_What is expected_
Repeat the listing exactly. The images do not belong in the copy.

_Data_
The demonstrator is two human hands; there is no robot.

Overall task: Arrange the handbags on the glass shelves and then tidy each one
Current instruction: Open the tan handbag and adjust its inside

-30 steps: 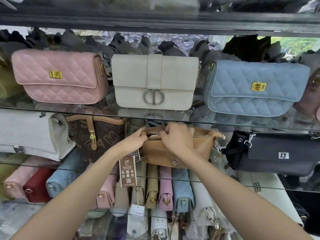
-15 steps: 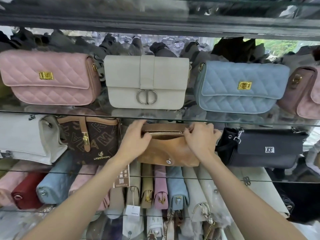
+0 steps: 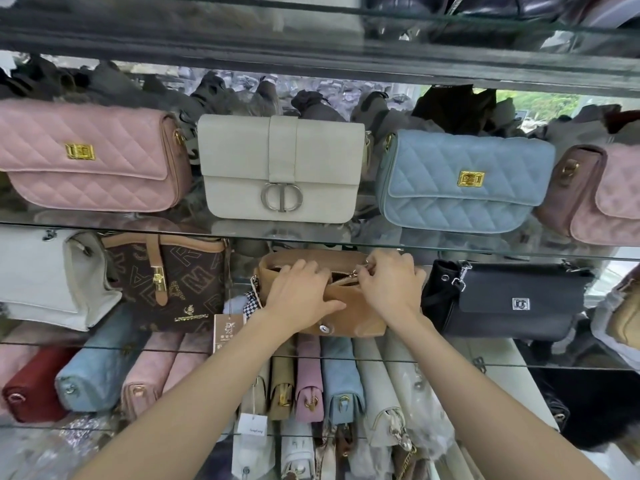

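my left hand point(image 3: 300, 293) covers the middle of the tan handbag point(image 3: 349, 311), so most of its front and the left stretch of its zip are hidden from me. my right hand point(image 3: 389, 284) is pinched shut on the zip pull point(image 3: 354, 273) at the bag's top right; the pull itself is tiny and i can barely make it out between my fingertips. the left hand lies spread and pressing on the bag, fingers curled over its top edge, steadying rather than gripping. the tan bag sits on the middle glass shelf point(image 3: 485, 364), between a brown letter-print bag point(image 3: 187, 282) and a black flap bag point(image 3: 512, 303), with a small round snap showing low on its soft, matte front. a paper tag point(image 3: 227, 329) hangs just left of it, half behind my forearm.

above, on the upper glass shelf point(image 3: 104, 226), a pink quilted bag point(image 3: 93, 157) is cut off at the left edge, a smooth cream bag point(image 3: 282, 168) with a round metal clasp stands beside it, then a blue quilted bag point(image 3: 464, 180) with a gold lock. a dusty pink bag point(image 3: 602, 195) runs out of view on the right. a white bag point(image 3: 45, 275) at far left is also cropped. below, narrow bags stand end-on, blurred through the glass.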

_Exercise result_
The demonstrator is two human hands; there is no robot.

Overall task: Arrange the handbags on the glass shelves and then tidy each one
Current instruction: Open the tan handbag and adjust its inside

-30 steps: 
-15 steps: 
+0 steps: 

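my left hand point(image 3: 300, 293) covers the middle of the tan handbag point(image 3: 349, 311), so most of its front and the left stretch of its zip are hidden from me. my right hand point(image 3: 389, 284) is pinched shut on the zip pull point(image 3: 354, 273) at the bag's top right; the pull itself is tiny and i can barely make it out between my fingertips. the left hand lies spread and pressing on the bag, fingers curled over its top edge, steadying rather than gripping. the tan bag sits on the middle glass shelf point(image 3: 485, 364), between a brown letter-print bag point(image 3: 187, 282) and a black flap bag point(image 3: 512, 303), with a small round snap showing low on its soft, matte front. a paper tag point(image 3: 227, 329) hangs just left of it, half behind my forearm.

above, on the upper glass shelf point(image 3: 104, 226), a pink quilted bag point(image 3: 93, 157) is cut off at the left edge, a smooth cream bag point(image 3: 282, 168) with a round metal clasp stands beside it, then a blue quilted bag point(image 3: 464, 180) with a gold lock. a dusty pink bag point(image 3: 602, 195) runs out of view on the right. a white bag point(image 3: 45, 275) at far left is also cropped. below, narrow bags stand end-on, blurred through the glass.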

This exercise is now complete.